Für die Grünen, deren Führungspersonal sich bereits als KanzlerkandidatIn oder Juniorprtner in einer Schwarz-Grünen Koalition sehen, ist Laschet ein ernstes Hindernis auf den Weg zur Macht. Denn er macht keinen Hehl daraus, dass es eingedenk NRW-spezifischer Erfahrungen und persönlicher Beziehungen – mit Lindner etwa – schwarz-gelb vor Schwarz-grün präferiert. Er könnte mit dieser Haltung der FDP eine unerwartetes Reanimationsprogramm spendieren. Auch 2017 haben zahlreiche CDU-Mitglieder und Wählergruppen taktisch mit der Zweitstimme FDP gewählt. Allerdings haben viele Funktionäre und Aktive bis hin zu den Wirtschaftsverbänden dieses Manöver bitter bereut, als Lindner und Co. die Ampelkoalition 2017 verweigert haben. Nun scheint Laschet den zweiten Versuch zu wagen – zum Grausen und Erstaunen der Grünen und zur Freude von Lindner. Kein einfaches Stück Politik, das er da bewegt und das ihm keiner zugetraut hat. Laschet wird eben gerne unterschätzt.

Über Roland Appel:

Roland Appel ist Publizist und Unternehmensberater, Datenschutzbeauftragter für mittelständische Unternehmen und tätig in Forschungsprojekten. Er war stv. Bundesvorsitzender der Jungdemokraten und Bundesvorsitzender des Liberalen Hochschulverbandes, Mitglied des Bundesvorstandes der FDP bis 1982. Ab 1983 innen- und rechtspolitscher Mitarbeiter der Grünen im Bundestag.
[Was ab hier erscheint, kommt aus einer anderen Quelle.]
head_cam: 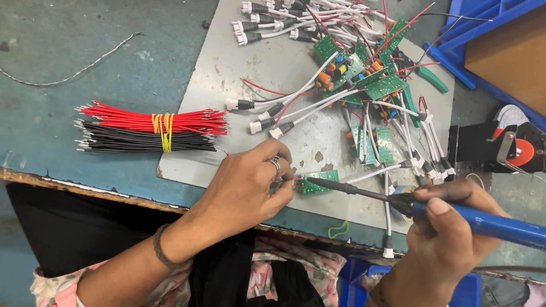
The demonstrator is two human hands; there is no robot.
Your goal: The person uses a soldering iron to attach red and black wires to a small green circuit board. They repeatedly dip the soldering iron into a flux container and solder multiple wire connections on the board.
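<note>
Grey mat (239, 108) on blue worktop (68, 51): left hand (244, 190) pinches a small green circuit board (319, 183); right hand (449, 227) grips a blue soldering iron (398, 202), tip pointing left, touching the board's edge.

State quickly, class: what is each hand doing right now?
Left hand: closed, pinching a thin wire at the small green circuit board.
Right hand: closed around the blue-handled soldering iron.

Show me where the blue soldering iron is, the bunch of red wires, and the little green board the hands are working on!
soldering iron (483, 223), head view, on its blue handle.
bunch of red wires (131, 119), head view, on the red strands left of the yellow tie.
little green board (319, 182), head view, on its middle.
</note>
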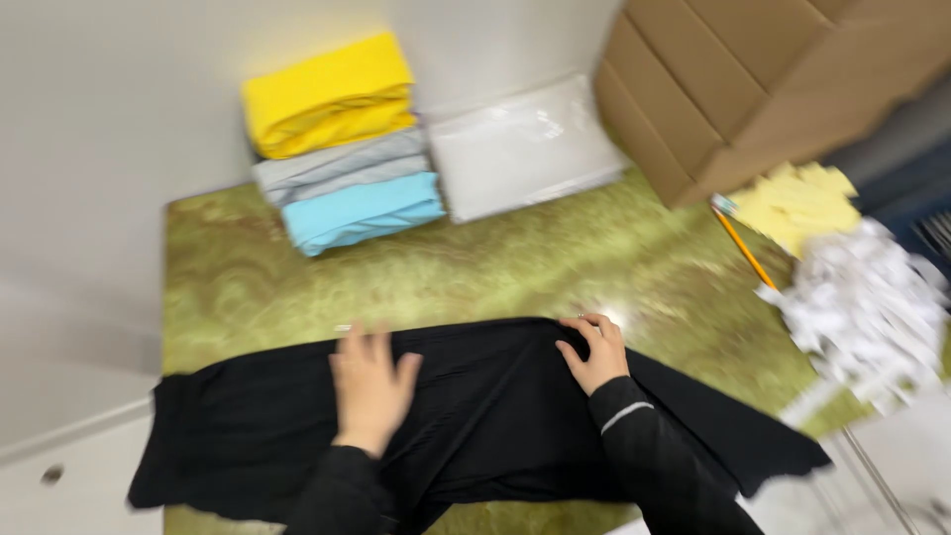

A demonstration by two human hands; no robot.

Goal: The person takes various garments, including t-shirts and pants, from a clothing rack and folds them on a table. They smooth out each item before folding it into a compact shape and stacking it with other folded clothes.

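Bare tabletop [555,267] lies open between garment [248,436] and folded stack [342,139].

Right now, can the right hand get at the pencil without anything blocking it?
Probably yes. The right hand rests on the black garment, and only bare green tabletop lies between it and the pencil. The shredded paper sits beside that path.

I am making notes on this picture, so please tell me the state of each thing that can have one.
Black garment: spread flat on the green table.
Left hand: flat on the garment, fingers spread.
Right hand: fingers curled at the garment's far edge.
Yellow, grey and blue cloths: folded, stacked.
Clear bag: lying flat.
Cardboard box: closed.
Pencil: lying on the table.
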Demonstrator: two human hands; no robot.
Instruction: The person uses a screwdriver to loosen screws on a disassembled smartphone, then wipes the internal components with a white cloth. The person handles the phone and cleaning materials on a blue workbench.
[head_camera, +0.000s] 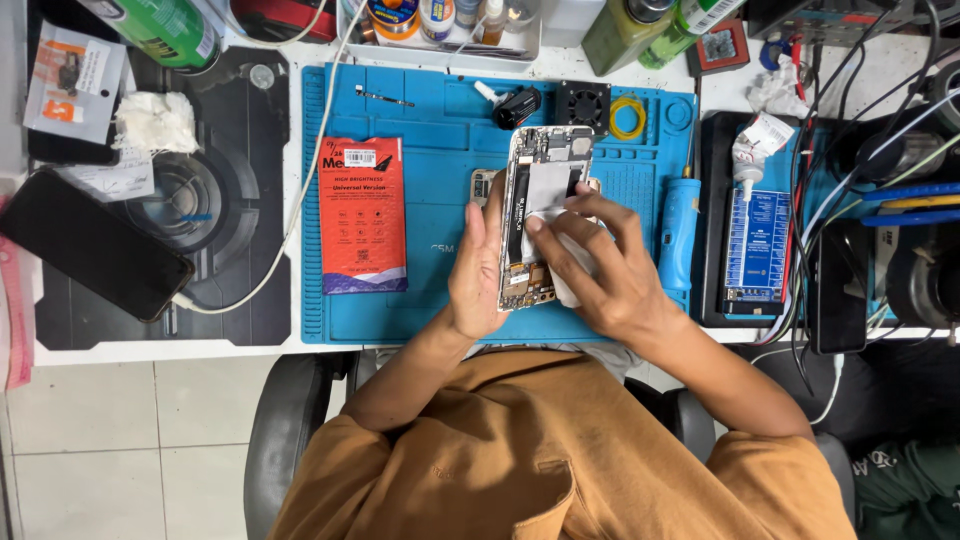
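While the opened phone (538, 215) was steadied near the blue mat's (430, 300) right edge by the left hand (477, 268), fingers together, a white wipe (562, 255) pinched in the right hand (610, 270) was best pressed lightly

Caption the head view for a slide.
Left hand steadies an opened phone while right hand presses a white cloth inside.

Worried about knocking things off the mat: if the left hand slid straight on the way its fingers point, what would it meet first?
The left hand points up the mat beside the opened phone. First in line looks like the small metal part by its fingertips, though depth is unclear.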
Von 1990-2000 Landtagsabgeordneter der Grünen NRW, ab 1995 deren Fraktionsvorsitzender. Seit 2019 ist er Vorsitzender der Radikaldemokratischen Stiftung, dem Netzwerk ehemaliger Jungdemokrat*innen/Junge Linke. Er arbeitet und lebt im Rheinland. Mehr über den Autor.... Sie können dem Autor auch im #Fediverse folgen unter: @rolandappel@extradienst.net

Ein Kommentar

  1. Helmut Lorscheid

    ich kenne Laschet persönlich und kann Deine Einschätzung nur teilen. Der ist so ein “Kumpel-Typ”, mit dem ist man sehr schnell im Gespräch und in freundlichem Kontakt. Ich hatte ja auf Merz gehofft,mich an einem Wahlkampf gegen einen kanzlerkandidaten Merz zu beteiligten, wäre mir ein Fest gewesen. Laschet ist mir jedenfalls wesentlich sympathischer als dieses kriegslüsternde Mädchen Anne Baerbok. Wenn ich der zuhöre denke ich, die wäre doch ein gutes cheer girl der NATO. Übrigens auch eine jener jungen Poltiker die ich schon deshalb so liebe, weil sie bisher nur im Poltikbereich gearbeitet haben. Die Frau kann nichts anderes, wie viele andere jüngee Abgeordnete in allen Parteien.